Hast Du Sorge, dass durch Onlinekurse auch etwas verloren gehen könnte, zum Beispiel in der persönlichen Kommunikation?

Ich würde mir schon wünschen, dass die Präsenzkurse nicht komplett verdrängt werden. Die soziale Dimension, der persönliche Kontakt, kann durch E-Learning und Distanzunterricht nicht ersetzt werden. Man entwickelt eine Beziehung zu den Teilnehmenden auch im Onlinekurs, aber nicht so wie in der direkten Begegnung. Man muss aber eben auch anerkennen: für viele Leute sind die Onlinekurse besser. Sie können den Kurs berufsbegleitend machen, können in ihrer Stadt bleiben, haben keine Reisekosten…diese Flexibilität ist wichtig. Es gibt Entwicklungen, die muss man akzeptieren und die positiven Seiten erkennen. Natürlich hoffe ich, dass es nicht so weit geht, dass es in zehn Jahren keine Präsenzkurse mehr geben wird, das wäre schade…nicht nur für das LSI, sondern grundsätzlich.
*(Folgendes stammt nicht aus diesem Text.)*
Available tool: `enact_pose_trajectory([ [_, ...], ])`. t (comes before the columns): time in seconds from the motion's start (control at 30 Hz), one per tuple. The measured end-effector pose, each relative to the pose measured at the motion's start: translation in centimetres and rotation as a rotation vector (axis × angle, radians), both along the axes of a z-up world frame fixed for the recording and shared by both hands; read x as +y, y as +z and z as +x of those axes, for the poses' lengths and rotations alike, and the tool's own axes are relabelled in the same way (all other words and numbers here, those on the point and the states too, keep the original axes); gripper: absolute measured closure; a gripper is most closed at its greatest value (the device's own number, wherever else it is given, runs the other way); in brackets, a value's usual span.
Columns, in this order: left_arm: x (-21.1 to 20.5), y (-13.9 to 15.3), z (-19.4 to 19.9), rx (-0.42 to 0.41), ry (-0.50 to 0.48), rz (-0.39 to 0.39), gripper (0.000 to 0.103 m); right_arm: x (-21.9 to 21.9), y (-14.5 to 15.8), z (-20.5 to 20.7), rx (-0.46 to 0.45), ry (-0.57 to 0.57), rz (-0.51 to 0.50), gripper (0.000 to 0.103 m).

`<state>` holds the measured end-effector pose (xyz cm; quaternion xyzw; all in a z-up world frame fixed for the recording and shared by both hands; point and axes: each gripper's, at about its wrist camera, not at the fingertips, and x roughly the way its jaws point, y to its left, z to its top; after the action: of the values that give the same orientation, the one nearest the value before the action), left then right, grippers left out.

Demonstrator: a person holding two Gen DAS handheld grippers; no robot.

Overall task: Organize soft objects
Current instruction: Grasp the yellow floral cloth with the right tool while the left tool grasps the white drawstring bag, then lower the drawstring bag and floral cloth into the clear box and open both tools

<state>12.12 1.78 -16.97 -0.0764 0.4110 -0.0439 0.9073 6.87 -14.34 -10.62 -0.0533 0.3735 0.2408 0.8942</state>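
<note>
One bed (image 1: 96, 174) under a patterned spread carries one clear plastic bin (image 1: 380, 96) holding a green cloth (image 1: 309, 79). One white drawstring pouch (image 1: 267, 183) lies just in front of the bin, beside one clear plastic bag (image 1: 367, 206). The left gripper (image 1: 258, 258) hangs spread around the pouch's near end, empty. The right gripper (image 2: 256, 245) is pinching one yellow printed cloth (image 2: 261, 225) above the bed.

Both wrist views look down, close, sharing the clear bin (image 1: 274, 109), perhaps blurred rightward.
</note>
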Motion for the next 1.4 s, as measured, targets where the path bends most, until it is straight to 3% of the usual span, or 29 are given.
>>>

Du hast Dich Dein gesamtes Berufsleben mit der arabischen Sprache beschäftigt. Jetzt wo Du in den Ruhestand gehst, machst Du an dieser Stelle einen Cut oder würdest Du sagen Arabistin ist man sein Leben lang?

Arabistin ist man sein Leben lang! Bis heute begeistert mich jedes neue Phänomen der Sprache oder etwas, dass ich auf einmal besser begreife. Es wäre auch zu schade. Wenn ich ein Buch lese, denke ich oft: oh, das wäre für Arabischlerner interessant! Auch wenn ich weiß, dass ich es nicht mehr mit in den Unterricht nehmen werde - das kann man nicht abstellen. Ich bleibe Arabistin.